What could've been a traumatic experience turned out to be a tremendous opportunity. I ended up getting a job in the publishing industry in Taiwan, and stayed there for close to eight years. I loved my job in Taiwan. My position as design, web and managing editor of magazines was highly challenging and fulfilling!
In 2002, I was extended the chance to obtain a masters degree at Azusa Pacific University in greater Los Angeles. While working on my studies, I taught ESL at the university's language school. I also taught academic writing skills for APU in Ethiopia.
While at APU, I felt called to return to Africa for a season. After graduating, I spent three years in rural Kenya, working as a missionary with Empowering Lives International. Through ELI, I also did projects in Sudan and the D.R. Congo. My role was that of photographer, writer, trainer and liaison for visiting teams. Most of my entries on this blog is from my time in rural Kenya.

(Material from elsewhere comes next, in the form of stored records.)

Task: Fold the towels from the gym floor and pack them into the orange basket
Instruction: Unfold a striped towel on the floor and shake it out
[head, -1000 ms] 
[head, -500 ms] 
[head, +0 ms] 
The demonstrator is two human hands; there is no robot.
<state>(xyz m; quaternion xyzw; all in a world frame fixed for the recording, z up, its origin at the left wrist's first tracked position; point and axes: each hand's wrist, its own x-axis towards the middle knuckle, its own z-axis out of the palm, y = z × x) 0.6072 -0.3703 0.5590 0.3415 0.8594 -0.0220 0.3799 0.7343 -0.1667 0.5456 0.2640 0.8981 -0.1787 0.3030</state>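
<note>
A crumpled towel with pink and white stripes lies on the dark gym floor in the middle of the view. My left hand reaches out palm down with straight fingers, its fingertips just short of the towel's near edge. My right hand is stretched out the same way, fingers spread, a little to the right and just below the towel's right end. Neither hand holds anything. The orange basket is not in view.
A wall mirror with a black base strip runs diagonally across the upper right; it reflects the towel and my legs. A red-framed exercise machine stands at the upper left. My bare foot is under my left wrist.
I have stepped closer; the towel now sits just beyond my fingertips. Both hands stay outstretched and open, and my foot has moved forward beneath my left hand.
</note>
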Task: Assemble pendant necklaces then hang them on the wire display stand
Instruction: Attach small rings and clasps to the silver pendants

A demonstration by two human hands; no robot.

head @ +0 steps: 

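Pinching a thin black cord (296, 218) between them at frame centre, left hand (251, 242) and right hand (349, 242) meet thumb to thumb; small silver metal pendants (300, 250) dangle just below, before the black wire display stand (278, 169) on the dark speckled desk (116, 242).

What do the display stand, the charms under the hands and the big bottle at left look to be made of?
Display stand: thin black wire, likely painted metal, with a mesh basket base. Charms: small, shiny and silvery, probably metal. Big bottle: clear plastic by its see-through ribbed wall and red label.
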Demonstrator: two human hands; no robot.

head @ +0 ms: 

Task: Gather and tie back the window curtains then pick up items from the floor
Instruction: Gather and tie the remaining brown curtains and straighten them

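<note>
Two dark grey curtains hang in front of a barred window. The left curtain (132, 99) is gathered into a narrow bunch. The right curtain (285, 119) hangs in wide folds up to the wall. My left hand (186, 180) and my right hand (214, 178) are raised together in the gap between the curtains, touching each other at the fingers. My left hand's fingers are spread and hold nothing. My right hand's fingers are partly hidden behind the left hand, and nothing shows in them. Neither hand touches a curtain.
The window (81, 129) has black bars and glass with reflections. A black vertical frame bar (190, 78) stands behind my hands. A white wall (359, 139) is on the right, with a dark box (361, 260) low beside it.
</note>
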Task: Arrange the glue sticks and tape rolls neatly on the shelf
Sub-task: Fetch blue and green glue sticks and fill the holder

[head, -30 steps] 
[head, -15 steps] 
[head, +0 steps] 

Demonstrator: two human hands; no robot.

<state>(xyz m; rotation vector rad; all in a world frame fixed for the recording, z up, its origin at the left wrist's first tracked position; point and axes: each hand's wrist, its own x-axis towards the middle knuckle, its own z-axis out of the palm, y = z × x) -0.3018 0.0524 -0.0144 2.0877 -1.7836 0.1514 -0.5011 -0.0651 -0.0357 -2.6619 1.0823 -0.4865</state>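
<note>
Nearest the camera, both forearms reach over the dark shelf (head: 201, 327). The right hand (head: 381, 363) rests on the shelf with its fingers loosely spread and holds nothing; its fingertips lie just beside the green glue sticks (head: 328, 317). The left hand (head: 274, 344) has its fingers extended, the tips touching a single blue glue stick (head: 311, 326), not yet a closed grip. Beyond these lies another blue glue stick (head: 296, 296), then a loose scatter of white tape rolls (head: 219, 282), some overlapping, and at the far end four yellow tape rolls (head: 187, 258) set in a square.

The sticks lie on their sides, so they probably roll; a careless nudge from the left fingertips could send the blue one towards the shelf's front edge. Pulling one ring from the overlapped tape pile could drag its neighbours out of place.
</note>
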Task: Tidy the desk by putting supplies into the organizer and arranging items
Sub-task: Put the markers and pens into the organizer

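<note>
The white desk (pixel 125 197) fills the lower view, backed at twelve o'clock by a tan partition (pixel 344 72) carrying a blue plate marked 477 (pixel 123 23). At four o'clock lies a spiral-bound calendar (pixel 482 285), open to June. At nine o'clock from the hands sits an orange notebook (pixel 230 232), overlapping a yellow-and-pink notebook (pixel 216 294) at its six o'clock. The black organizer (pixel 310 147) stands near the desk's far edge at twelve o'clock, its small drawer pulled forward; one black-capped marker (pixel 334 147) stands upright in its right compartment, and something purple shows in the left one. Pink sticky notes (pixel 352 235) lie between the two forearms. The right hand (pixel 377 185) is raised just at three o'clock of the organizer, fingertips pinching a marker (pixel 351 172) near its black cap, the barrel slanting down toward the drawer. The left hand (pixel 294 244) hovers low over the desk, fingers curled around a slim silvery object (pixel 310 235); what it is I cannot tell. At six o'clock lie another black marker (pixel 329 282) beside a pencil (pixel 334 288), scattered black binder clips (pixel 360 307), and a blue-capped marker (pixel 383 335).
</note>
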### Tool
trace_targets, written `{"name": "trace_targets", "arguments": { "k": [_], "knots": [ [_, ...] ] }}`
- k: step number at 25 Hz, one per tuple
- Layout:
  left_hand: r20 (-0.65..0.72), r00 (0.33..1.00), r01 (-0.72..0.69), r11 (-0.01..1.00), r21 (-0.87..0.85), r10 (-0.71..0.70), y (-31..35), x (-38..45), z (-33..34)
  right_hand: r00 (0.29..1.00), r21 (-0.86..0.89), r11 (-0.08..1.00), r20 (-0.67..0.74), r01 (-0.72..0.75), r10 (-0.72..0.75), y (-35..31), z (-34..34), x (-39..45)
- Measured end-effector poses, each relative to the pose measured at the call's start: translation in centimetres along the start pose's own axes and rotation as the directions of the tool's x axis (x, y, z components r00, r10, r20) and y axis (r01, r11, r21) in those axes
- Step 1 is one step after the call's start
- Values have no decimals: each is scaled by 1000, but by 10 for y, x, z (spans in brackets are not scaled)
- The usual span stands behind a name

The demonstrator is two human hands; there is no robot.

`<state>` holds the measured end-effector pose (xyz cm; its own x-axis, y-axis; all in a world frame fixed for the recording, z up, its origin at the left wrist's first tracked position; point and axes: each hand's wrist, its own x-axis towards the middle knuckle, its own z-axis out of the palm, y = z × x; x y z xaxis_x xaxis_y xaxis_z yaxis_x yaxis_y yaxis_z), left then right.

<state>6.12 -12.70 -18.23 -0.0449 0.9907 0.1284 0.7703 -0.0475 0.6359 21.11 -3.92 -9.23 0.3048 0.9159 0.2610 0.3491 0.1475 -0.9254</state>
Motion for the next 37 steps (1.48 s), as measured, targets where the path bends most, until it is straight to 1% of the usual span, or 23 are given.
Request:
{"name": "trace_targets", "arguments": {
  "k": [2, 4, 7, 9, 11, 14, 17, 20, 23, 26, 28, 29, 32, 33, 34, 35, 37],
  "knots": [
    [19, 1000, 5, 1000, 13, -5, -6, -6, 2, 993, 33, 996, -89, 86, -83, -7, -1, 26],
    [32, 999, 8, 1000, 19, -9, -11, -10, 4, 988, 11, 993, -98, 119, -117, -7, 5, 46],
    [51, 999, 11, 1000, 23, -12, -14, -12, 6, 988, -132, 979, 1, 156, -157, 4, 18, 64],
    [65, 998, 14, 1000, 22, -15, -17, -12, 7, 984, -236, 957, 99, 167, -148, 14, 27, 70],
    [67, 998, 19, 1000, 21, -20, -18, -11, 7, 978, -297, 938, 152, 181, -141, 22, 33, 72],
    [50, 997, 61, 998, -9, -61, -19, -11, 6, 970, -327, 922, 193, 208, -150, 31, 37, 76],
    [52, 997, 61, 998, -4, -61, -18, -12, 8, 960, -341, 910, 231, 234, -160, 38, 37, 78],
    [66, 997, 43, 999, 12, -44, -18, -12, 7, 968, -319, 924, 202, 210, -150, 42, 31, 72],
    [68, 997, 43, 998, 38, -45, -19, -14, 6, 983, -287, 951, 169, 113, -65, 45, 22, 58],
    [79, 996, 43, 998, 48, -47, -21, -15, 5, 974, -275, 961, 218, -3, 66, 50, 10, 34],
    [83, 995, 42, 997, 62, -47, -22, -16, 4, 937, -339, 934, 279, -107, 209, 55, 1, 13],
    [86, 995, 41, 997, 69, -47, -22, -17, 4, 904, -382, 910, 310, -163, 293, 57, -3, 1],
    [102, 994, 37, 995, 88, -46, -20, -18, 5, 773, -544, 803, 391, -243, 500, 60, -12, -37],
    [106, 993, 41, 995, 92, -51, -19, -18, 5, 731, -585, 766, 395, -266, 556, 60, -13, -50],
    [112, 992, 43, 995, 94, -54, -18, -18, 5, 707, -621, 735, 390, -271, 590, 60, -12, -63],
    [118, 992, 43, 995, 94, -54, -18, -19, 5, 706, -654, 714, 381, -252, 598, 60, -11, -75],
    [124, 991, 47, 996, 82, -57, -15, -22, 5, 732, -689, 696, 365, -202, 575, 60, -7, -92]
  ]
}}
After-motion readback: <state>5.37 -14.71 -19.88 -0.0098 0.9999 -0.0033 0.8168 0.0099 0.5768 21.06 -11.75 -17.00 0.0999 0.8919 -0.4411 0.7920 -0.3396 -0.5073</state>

During my stay in Kenya, I embarked on pursuing a Doctorate in Transformational Leadership. I wanted to do my dissertation on theology of work, our call to honor God and impact our world through the way we work. But having worked primarily for Christian companies, I wanted to gain insights into working in a non-Christian environment. I returned to Taiwan and had the opportunity to teach preschoolers, thus testing my theory if one can seek to honor God in your work, even if you don't work in a field you particularly feel gifted in.

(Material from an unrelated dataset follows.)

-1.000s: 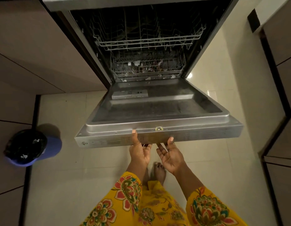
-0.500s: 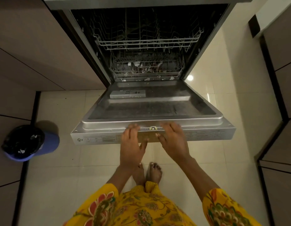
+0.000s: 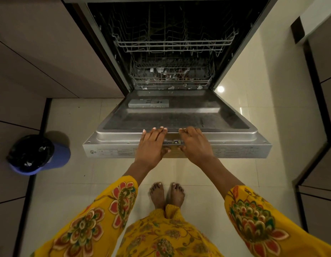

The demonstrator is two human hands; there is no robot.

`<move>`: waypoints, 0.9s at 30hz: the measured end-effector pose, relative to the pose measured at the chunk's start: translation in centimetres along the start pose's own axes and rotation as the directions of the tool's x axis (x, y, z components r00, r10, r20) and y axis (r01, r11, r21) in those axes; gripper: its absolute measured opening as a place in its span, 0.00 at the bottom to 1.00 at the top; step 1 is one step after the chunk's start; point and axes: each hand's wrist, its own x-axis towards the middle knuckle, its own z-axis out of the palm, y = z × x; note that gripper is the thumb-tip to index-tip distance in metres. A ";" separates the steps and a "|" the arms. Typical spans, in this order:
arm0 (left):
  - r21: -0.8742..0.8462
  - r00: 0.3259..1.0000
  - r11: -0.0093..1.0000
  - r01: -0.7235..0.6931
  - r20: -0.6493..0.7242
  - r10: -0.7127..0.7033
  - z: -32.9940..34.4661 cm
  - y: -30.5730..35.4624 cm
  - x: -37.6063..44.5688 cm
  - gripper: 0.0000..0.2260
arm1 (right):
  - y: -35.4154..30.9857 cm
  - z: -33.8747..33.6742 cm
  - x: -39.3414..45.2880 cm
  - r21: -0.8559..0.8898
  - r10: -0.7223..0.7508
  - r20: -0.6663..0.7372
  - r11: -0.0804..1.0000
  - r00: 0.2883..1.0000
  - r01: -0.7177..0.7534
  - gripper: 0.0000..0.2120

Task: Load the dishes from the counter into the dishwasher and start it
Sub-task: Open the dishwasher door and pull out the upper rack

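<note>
While the door (image 3: 176, 115) hangs lowered almost flat in front of me, I see its inner face as dull, speckled steel with a raised rectangular panel and a small grey detergent box (image 3: 148, 103) near the hinge. My left hand (image 3: 151, 147) and right hand (image 3: 196, 145) lie side by side on the door's near edge, palms down, fingers straight over the rounded lip and thumbs tucked against the front face; neither curls round anything. A small brass latch (image 3: 176, 142) sits between them. Beyond the hands the dishwasher (image 3: 170, 43) gapes open, dark inside, with two racks of thin white wire: the upper rack (image 3: 172, 46) looks bare, the lower rack (image 3: 172, 77) holds pale and reddish scraps I cannot identify. The tub's top is cut off by the frame edge, and its depths are too dark to read. Smooth matte cabinets (image 3: 40, 52) flank it. On glossy cream tiles at left stands a round blue bin (image 3: 37, 154) lined with a black bag. Yellow floral sleeves (image 3: 98, 217) cover my forearms, and bare feet (image 3: 166, 194) stand below the door.
</note>
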 end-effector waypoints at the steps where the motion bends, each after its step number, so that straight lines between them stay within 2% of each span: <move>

I am not a preschool teacher. But two years in the early-years classroom (in Taiwan and Indonesia) afforded me the opportunity to gain invaluable insights into a theology of work. My dissertation ended up being on what I call Serious Play: the intersection of a person's skills and his/her passions, exercised in a meaningful context. A serious player is someone who can look back at the end of a week and say, “I enjoy life. I like what I do—at work and in life! But life’s not only good for me, I get to make a difference in my community.”
I believe that serious players can transform their communities through the way they approach life and work.

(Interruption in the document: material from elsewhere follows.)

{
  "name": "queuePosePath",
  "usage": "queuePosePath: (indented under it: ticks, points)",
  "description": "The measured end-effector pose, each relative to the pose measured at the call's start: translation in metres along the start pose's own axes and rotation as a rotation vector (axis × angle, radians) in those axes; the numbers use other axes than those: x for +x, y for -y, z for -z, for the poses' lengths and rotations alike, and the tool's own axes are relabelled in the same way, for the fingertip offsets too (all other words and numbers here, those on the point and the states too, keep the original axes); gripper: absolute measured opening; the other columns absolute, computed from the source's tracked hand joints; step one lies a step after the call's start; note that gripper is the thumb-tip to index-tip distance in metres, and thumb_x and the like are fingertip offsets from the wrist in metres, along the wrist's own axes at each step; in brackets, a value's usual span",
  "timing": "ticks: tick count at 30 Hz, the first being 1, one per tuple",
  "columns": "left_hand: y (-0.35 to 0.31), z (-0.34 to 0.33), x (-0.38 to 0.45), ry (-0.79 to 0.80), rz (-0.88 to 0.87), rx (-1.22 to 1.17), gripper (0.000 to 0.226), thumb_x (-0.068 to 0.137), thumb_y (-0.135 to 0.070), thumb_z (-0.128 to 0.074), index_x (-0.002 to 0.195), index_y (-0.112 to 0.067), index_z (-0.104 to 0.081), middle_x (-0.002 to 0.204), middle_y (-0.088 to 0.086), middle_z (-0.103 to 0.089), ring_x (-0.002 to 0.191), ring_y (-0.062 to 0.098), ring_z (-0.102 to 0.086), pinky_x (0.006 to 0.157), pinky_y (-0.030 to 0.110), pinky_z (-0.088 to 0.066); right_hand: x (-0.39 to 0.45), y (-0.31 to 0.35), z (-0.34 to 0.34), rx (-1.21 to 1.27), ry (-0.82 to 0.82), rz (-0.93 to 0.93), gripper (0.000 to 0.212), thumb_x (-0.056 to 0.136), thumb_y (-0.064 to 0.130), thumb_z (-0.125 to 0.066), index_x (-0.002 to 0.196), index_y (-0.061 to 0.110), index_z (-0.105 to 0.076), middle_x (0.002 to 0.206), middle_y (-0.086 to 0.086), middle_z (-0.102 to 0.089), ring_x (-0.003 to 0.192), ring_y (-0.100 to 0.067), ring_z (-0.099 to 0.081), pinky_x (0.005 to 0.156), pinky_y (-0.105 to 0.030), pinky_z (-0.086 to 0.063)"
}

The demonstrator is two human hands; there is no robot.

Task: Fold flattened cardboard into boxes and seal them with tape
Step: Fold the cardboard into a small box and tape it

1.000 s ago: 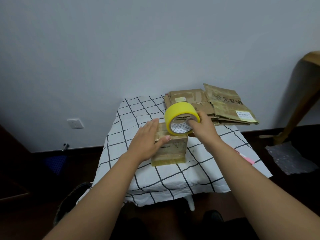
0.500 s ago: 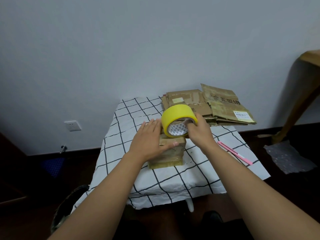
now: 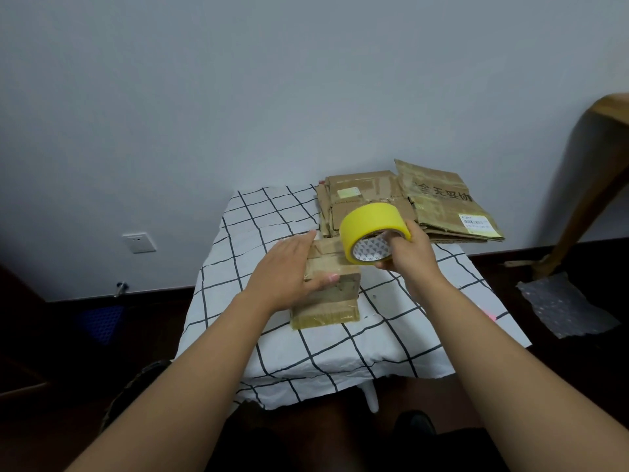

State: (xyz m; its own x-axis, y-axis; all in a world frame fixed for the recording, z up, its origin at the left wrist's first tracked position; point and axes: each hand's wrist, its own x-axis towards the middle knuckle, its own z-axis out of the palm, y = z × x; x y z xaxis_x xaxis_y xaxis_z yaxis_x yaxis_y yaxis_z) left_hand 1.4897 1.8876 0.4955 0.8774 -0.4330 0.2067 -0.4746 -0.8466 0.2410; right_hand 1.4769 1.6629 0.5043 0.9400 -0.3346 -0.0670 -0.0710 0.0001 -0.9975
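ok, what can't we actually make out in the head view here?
- Top seam of the small box: covered by the left hand and the tape roll.
- Whether a tape strip runs from roll to box: hidden behind the roll and the right hand.
- Shipping label on the flattened cardboard stack: too small to read.
- Pink object on the tablecloth: mostly hidden by the right forearm.
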Motion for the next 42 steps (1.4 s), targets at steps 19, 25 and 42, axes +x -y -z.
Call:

I now work at Compassion International as an advisor in their Leadership Development Program (LDP) in Asia. I call Chiang Mai, Thailand home nowadays, but travel extensively throughout Asia to support the LDP staff. I love that I get to do what I do, and look forward to many more years with Compassion--an amazing company to work for!
I believe that my life matters, and since the majority of my waking hours are spent at work, my work has to matter. I find joy at work, and I hope to influence both the LDP staff and students in Asia, helping them also to find joy at work.